= Najla Mohammad Al Awar =

Emirati politician

Najla Mohammad Al Awar is the Minister of Community Development in the United Arab Emirates. She is one of eight women in the cabinet of United Arab Emirates, the highest number of women cabinet members in the Arab world. She is also the Secretary General of the Ministry of Cabinet Affairs and The Future.

==Biography==
Najla completed her bachelor's degree in Information Technology at the United Arab Emirates University. She studied Management Administration at the London Business School. She helped develop the Legal Affairs Office at the General-Secretariat of the Cabinet. She helped found the Executive Office of Sheikh Mohammed bin Rashid Al Maktoum and worked to establish the Secretariat of the Dubai Executive Council.

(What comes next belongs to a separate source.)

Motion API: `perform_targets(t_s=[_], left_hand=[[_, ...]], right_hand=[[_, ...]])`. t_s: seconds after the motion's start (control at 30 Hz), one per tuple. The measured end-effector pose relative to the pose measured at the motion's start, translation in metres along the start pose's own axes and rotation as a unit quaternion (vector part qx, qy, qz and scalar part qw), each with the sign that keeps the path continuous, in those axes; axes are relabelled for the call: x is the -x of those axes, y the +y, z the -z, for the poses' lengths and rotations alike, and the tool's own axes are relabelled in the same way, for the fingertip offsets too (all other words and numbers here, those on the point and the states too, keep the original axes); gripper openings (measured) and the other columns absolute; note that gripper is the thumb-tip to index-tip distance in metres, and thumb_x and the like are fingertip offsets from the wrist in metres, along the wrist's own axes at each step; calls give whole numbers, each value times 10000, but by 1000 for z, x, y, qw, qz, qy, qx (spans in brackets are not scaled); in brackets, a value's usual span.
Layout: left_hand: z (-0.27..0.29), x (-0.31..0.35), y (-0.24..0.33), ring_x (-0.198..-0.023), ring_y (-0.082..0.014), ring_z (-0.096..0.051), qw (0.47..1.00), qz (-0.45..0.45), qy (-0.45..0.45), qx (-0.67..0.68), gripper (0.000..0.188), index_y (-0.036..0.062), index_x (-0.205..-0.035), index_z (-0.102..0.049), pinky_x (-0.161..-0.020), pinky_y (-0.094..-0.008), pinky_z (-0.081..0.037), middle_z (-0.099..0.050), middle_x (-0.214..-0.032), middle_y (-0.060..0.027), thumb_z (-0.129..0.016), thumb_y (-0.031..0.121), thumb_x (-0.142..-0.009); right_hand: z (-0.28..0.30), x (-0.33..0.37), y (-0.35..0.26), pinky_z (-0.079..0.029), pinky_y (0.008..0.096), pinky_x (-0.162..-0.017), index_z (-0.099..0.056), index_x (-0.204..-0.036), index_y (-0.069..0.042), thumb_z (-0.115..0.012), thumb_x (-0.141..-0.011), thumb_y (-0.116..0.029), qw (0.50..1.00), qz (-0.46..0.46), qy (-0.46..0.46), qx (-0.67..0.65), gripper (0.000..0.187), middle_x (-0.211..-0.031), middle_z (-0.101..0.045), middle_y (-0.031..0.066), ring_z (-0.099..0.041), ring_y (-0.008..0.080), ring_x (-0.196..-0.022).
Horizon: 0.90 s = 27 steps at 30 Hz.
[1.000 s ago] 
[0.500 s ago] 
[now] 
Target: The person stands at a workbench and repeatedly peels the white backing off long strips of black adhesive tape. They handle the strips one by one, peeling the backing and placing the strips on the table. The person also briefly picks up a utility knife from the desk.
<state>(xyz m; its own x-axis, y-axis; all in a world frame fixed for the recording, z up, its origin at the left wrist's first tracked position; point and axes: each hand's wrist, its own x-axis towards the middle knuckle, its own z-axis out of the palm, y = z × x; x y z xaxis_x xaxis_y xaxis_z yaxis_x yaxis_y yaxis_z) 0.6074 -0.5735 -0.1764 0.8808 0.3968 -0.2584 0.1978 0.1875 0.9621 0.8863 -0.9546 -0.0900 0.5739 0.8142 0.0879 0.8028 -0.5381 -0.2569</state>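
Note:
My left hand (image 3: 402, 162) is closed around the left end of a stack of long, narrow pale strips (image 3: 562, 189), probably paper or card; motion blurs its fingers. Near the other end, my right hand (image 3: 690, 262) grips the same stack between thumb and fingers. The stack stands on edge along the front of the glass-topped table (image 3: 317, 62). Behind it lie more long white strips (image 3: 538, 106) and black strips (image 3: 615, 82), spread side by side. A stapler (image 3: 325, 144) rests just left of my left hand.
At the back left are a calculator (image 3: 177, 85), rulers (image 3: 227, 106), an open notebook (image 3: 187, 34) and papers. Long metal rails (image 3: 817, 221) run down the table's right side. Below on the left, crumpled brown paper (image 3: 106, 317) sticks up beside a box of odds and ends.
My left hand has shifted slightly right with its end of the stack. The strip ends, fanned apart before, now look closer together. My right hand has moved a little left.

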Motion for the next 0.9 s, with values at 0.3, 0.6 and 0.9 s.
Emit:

From March 2006 to February 2016, she was the Secretary General of the Ministry of Cabinet Affairs. In 2011, she served in the boards of General Pension, Social Security Authority, and the National Election Committee. In 2014, she worked in the Higher Committee for the National Curricula and Educational Tools. In February 2016, she was made the Minister of Community Development. As a minister she has helped establish the "i'dad" (preparation) program. She also serves in the boards of Dubai Women Foundation and Dubai Women Establishment. In the Forbes Middle East list of 200 most powerful Arab women, she was placed 32. She formed a council to implement the National Policy to Empower People of Determination of the United Arab Emirates government.